The weak_ptr class template stores a “weak reference” to an object that’s already managed by a shared_ptr. To access the object, a weak_ptr can be converted to a shared_ptr using the shared_ptr constructor or the member function lock. When the last shared_ptr to the object goes away and the object is deleted, the attempt to obtain a shared_ptr from the weak_ptr instances that refer to the deleted object will fail: the constructor will throw an exception of type boost::bad_weak_ptr, and weak_ptr::lock will return an empty shared_ptr.

There is no way to directly access underlying resources managed by the weak_ptr. In order to access the underlying pointer the weak pointer must be converted to a shared_ptr using lock or shared_ptr constructor.

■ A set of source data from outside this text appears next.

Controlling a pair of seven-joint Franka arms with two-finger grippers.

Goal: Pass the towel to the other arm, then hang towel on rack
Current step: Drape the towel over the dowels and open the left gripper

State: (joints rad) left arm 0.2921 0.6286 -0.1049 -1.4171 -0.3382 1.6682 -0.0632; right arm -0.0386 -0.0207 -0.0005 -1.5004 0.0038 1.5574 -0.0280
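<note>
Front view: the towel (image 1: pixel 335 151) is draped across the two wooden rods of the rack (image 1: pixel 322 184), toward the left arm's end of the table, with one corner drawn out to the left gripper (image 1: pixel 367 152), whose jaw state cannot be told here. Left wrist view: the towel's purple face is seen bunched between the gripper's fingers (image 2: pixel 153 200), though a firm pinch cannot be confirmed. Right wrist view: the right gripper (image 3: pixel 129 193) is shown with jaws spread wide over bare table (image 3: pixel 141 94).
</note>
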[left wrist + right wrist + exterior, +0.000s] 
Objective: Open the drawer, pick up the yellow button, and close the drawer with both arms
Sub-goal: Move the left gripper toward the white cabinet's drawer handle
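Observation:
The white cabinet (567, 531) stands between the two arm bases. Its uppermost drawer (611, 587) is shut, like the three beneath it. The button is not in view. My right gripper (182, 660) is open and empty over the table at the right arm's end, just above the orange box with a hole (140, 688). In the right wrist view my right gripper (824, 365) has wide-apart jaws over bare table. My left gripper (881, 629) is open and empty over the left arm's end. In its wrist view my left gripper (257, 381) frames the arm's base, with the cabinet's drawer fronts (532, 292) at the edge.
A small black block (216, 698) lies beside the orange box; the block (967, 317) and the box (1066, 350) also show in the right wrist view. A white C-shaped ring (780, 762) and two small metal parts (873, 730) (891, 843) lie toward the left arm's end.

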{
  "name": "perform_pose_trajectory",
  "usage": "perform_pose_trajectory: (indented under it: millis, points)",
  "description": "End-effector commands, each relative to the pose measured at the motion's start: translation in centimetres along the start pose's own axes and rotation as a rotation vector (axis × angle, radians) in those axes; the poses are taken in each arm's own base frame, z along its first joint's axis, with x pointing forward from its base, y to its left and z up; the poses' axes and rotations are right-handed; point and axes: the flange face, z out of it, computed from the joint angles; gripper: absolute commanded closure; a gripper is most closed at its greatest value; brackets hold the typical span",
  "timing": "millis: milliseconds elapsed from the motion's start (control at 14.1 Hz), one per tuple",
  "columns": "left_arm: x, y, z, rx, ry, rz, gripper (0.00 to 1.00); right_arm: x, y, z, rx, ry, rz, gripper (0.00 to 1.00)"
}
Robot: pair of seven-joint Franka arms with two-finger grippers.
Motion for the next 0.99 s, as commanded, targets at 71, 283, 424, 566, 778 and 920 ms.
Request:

shared_ptr<int> p(new int(5));

weak_ptr<int> q(p);

// some time later

if(shared_ptr<int> r = q.lock()) {

// use *r

}

Weak Pointer Usage

This all looks interesting but where will one use it. DDJ covered this subject in one of its articles. Consider an application where thread reads messages from a queue operators on it and then sends response back to the queue. This is tricky if the processing of the message can take a significant time. In order to correctly send back the response the message must hold a reference to the queue. The problem is that the queue may close before the response is ready to be sent. One possible solution is to store shared pointer to queue in the message structure:

shared_ptr<QueueType> q;

struct {

shared_ptr<QueueType> q;

} MessageType;

MessageType m;

m = q->Get();

m.q = q; //m.q holds a shared reference to the queue

...

...

m.q.Send(data);

If the queue is closed after putting a reference to the queue in the message, the queue cannot be destroyed since it is shared pointer. In some of the applications number of messages may be 1000s and can significantly delay queue destruction. A far better alternative is to put a weak_pointer to the queue in the message structure and check the queue state before calling the send. The modified code looks like the following:

shared_ptr<QueueType> q;

struct {

weak_ptr<QueueType> q;

} MessageType;

MessageType m;

m = q->Get();

m.q = q; //m.q holds a  weak reference to the queue. If the queue is closed, the underlying object can be destroyed and resources reclaimed.

...

...

if (shared_ptr<QueueType> realq = m.q.lock() ) {

realq.Send(data);

}

This code segment allows early destruction of queue to reclaim resources.